Alien Abduction of Farmer Brown

[BMAD]

Farmer Brown is standing in the middle of his perfectly circular field feeling very content. It is midnight and there is no moon and unknown to the farmer, Martian zoologists are landing randomly at points on the circumference of his field. They land at one minute intervals, starting at midnight. As soon as there are martians at points A,B,C such that triangle ABC contains the center of the field, Farmer Brown will be teleported to the waiting space-ship and transported to spend the rest of his life as an exhibit in a Martian zoo. What is the expected time until he is abducted?

[gavinksong]

At any given time, if farthest Martians are X radians apart,

 

There is a X/2π chance that Farmer Brown will be captured in one minute.

There is a X/2π chance that the farthest Martians will still be X radians apart in one minute.

There is a 1-X/π chance that the farthest Martians will be Y radians apart in one minute, where π ≥ Y > X.

 

E(X) = X / 2π + (X / 2π) (1 + E(X)) + (1-X/π) (1/(π-X)) ∫ 1 + E(y) dy

[bonanova]

we determined the probability of 3 random circumferential points creating a triangle that included the center. It turned out that to be 1/4. That means that if this puzzle were changed to say that every minute three new Martians replaced the previous three, it would take on average four sets of Martians to kidnap the old farmer, which would happen at 12:03.
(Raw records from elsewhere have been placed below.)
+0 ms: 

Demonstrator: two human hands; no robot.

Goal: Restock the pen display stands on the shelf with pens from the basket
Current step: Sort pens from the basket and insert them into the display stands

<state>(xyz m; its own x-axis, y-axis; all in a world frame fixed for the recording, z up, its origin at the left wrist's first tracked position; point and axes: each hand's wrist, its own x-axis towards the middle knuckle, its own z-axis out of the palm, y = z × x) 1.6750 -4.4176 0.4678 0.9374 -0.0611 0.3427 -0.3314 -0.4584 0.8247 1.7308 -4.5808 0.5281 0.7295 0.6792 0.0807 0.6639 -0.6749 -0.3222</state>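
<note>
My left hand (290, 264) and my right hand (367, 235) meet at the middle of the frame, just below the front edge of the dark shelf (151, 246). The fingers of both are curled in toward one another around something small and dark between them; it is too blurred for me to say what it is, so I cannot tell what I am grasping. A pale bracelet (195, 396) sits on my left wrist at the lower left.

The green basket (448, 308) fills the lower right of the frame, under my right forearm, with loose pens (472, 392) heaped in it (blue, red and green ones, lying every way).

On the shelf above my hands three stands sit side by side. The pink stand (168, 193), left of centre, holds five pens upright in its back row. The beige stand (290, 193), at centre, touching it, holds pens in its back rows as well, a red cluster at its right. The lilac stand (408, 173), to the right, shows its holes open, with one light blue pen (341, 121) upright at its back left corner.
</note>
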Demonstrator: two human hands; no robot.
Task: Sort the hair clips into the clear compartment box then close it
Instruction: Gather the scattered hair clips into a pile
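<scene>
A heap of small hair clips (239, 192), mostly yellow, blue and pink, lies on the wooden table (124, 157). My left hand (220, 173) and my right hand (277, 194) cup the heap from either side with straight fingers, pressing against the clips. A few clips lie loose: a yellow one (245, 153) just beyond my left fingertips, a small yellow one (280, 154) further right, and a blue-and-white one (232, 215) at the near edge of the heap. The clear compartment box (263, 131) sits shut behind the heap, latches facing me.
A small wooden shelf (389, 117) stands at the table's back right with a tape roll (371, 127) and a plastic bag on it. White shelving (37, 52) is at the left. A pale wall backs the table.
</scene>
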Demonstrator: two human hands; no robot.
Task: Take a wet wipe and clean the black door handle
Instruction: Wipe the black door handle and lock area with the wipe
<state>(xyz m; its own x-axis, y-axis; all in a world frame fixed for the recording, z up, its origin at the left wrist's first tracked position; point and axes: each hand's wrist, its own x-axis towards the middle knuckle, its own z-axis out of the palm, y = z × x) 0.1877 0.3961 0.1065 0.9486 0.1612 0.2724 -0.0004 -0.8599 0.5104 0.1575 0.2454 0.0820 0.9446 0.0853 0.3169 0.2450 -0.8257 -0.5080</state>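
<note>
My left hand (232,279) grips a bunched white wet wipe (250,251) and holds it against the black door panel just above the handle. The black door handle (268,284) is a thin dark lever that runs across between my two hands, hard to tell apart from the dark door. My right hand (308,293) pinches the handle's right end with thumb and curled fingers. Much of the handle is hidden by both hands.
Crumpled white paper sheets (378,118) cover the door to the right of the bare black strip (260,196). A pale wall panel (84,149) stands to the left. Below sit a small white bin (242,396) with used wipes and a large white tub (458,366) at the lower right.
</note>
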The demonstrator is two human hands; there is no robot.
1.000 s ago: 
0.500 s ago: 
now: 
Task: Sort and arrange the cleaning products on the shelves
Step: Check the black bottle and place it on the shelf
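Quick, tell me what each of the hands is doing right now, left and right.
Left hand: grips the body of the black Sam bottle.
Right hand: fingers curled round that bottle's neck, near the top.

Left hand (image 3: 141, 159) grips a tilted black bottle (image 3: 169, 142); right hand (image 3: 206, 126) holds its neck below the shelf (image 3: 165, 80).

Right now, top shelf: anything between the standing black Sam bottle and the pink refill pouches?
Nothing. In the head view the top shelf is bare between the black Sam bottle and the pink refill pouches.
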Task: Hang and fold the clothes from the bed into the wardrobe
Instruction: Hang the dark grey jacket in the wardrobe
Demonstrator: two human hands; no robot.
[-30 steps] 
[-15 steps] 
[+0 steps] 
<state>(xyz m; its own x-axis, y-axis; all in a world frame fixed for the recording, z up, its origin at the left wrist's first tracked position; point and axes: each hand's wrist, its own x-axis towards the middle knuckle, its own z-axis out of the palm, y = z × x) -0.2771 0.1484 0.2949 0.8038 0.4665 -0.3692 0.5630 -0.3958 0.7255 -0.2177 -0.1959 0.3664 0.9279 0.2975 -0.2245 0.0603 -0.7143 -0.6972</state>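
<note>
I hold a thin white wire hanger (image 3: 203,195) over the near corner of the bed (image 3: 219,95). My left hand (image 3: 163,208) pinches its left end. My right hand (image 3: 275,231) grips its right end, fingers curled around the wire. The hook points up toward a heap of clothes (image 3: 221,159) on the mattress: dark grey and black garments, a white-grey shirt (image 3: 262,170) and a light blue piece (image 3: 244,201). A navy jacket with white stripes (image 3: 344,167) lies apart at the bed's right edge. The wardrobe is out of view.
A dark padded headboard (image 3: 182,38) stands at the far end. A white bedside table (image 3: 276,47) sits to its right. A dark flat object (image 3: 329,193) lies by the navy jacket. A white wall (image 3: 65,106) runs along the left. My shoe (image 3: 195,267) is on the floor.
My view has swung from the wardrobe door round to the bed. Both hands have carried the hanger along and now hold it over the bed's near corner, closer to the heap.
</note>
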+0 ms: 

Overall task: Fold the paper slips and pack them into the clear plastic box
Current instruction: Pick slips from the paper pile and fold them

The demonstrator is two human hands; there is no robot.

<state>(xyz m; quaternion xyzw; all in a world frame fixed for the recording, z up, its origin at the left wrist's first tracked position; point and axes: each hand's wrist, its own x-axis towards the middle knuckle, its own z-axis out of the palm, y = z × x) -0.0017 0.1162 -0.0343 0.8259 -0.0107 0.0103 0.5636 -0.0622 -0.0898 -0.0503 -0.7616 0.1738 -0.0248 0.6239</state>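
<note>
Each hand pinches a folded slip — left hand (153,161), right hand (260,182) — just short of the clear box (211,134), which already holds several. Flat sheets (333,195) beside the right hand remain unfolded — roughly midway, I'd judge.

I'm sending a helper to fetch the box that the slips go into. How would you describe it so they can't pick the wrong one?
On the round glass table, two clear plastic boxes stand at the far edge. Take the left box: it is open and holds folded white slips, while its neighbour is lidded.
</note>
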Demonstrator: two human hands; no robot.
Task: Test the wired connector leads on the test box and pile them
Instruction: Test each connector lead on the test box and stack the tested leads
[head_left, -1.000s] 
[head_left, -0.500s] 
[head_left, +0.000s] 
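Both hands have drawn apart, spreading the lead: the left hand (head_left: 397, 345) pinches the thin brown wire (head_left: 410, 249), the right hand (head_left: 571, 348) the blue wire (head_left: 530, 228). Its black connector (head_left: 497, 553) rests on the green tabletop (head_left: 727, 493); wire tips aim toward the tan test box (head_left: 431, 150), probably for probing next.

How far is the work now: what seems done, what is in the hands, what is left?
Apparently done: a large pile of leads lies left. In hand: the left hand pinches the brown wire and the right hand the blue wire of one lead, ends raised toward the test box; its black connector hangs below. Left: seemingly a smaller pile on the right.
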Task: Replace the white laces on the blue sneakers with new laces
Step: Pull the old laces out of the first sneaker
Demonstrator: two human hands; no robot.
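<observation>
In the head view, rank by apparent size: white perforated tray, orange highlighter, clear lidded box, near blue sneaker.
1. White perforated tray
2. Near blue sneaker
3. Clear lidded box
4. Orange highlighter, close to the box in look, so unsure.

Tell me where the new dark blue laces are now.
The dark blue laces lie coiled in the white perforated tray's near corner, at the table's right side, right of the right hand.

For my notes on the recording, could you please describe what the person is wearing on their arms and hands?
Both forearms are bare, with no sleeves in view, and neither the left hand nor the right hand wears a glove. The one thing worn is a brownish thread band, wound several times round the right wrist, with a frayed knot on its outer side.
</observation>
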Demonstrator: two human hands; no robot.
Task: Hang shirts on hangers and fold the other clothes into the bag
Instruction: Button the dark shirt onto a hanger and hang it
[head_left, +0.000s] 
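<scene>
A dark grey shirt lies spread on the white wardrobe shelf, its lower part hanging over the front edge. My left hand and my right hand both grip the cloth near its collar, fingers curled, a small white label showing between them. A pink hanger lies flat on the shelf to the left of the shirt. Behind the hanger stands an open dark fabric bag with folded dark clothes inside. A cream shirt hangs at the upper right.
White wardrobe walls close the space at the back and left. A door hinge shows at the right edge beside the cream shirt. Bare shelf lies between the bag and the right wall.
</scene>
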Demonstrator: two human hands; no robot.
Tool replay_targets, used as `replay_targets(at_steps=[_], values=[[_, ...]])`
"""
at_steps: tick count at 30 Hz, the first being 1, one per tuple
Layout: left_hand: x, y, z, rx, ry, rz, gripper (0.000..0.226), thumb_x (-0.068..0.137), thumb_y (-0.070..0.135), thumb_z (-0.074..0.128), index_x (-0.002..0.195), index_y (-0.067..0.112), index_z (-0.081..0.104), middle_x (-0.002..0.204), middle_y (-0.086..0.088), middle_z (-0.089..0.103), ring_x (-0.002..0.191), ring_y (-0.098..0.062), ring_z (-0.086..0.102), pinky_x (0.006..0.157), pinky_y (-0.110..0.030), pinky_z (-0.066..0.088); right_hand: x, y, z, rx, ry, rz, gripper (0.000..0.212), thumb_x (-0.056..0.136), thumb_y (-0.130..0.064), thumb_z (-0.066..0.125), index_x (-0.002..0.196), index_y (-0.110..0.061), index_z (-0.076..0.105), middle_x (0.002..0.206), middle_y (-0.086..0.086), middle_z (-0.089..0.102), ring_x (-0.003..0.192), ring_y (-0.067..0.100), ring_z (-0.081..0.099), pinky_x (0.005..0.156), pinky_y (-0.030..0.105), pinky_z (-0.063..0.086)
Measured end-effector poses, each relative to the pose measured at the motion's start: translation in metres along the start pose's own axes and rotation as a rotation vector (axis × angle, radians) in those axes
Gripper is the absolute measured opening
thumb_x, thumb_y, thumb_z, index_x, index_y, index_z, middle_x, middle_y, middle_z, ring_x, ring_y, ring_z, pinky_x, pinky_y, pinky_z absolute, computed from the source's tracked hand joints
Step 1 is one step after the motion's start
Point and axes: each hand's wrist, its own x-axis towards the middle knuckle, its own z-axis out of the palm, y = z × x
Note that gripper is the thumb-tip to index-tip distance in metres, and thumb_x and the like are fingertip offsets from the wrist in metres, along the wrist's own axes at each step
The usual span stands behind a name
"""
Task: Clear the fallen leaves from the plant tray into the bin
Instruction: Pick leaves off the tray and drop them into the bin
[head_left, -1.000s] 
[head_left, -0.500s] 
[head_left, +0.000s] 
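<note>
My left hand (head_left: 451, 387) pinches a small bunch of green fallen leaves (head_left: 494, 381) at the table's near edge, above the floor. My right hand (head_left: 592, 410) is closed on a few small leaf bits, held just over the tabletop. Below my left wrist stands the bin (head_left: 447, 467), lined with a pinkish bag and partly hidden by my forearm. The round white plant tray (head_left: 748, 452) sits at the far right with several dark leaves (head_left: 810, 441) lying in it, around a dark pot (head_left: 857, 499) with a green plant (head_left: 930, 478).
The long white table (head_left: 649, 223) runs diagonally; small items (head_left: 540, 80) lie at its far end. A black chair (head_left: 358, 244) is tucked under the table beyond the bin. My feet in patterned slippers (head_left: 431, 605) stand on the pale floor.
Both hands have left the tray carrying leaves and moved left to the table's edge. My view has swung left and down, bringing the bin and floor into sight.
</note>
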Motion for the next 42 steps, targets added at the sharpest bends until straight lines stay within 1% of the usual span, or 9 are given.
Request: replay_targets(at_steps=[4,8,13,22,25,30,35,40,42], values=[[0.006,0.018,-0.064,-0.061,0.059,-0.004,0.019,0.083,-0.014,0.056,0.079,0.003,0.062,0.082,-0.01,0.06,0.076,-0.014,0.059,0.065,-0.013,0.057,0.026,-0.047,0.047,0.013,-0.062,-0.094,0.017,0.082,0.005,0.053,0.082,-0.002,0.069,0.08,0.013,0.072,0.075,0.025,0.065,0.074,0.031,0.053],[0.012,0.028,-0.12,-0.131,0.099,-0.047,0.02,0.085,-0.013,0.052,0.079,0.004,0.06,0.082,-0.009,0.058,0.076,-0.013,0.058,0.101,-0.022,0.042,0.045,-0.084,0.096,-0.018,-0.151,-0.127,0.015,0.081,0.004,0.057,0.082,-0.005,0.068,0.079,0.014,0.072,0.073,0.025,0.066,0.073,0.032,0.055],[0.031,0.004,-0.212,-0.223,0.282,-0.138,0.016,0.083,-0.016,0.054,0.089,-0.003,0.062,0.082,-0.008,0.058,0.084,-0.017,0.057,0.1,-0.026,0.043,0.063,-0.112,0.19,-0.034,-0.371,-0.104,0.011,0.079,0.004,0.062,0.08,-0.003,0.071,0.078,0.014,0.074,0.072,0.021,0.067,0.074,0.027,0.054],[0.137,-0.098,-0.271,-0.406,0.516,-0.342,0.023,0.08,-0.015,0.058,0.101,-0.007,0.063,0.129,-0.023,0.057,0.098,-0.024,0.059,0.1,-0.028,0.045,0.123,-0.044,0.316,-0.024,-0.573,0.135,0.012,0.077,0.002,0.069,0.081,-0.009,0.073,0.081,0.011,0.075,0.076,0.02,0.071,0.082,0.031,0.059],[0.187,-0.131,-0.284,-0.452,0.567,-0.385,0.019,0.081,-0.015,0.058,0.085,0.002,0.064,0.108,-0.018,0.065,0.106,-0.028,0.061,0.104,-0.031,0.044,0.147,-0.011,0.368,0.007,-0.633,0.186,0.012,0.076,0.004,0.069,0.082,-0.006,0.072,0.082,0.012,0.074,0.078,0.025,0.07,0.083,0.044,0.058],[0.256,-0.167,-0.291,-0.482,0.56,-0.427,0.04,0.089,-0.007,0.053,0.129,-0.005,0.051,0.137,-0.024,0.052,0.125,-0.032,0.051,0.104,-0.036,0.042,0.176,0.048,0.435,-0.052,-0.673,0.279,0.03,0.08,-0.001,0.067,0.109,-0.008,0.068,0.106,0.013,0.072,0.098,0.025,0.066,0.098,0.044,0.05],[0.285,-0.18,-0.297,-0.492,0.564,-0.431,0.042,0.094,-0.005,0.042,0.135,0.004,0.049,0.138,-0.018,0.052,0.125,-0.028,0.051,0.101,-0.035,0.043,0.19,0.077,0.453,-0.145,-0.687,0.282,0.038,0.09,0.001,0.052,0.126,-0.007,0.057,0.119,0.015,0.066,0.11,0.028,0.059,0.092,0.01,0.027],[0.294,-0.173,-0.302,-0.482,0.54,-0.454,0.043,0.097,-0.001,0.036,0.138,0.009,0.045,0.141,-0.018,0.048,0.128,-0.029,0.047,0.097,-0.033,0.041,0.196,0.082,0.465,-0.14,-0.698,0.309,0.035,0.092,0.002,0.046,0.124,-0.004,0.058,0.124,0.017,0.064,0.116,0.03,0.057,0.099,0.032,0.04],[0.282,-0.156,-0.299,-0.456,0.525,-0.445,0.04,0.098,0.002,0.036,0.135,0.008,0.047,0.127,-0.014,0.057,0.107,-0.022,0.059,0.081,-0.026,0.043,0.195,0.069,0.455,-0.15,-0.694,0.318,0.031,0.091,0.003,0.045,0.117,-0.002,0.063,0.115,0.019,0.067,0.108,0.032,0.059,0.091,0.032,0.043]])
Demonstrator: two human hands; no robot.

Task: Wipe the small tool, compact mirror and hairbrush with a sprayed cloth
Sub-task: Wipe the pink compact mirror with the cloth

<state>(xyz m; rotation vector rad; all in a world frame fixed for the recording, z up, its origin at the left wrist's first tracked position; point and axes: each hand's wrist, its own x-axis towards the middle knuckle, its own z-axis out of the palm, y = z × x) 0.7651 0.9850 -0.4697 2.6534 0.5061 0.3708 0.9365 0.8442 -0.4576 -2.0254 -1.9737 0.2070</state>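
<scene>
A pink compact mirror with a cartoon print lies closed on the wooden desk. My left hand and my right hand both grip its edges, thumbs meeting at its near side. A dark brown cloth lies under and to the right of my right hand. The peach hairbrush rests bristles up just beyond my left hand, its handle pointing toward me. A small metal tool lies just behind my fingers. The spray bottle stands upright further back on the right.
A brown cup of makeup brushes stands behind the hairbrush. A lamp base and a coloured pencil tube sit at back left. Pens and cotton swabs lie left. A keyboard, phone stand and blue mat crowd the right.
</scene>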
But this puzzle adds Martians to the already existing ones. The probability that the center is included, vs n was found to be n / 2^n-1: This gives, for 3 <= n <= 20, the following probabilities for the farmer to be taken by n Martians. OK how do we convert that to expected wait time?

 

0.25

0.5

0.6875

0.8125

0.890625

0.9375

0.964844

0.980469

0.989258

0.994141

0.996826

0.998291

0.999084

0.999512

0.999741

0.999863

0.999928

0.999962

[gavinksong]

we determined the probability of 3 random circumferential points creating a triangle that included the center. It turned out that to be 1/4. That means that if this puzzle were changed to say that every minute three new Martians replaced the previous three, it would take on average four sets of Martians to kidnap the old farmer, which would happen at 12:03.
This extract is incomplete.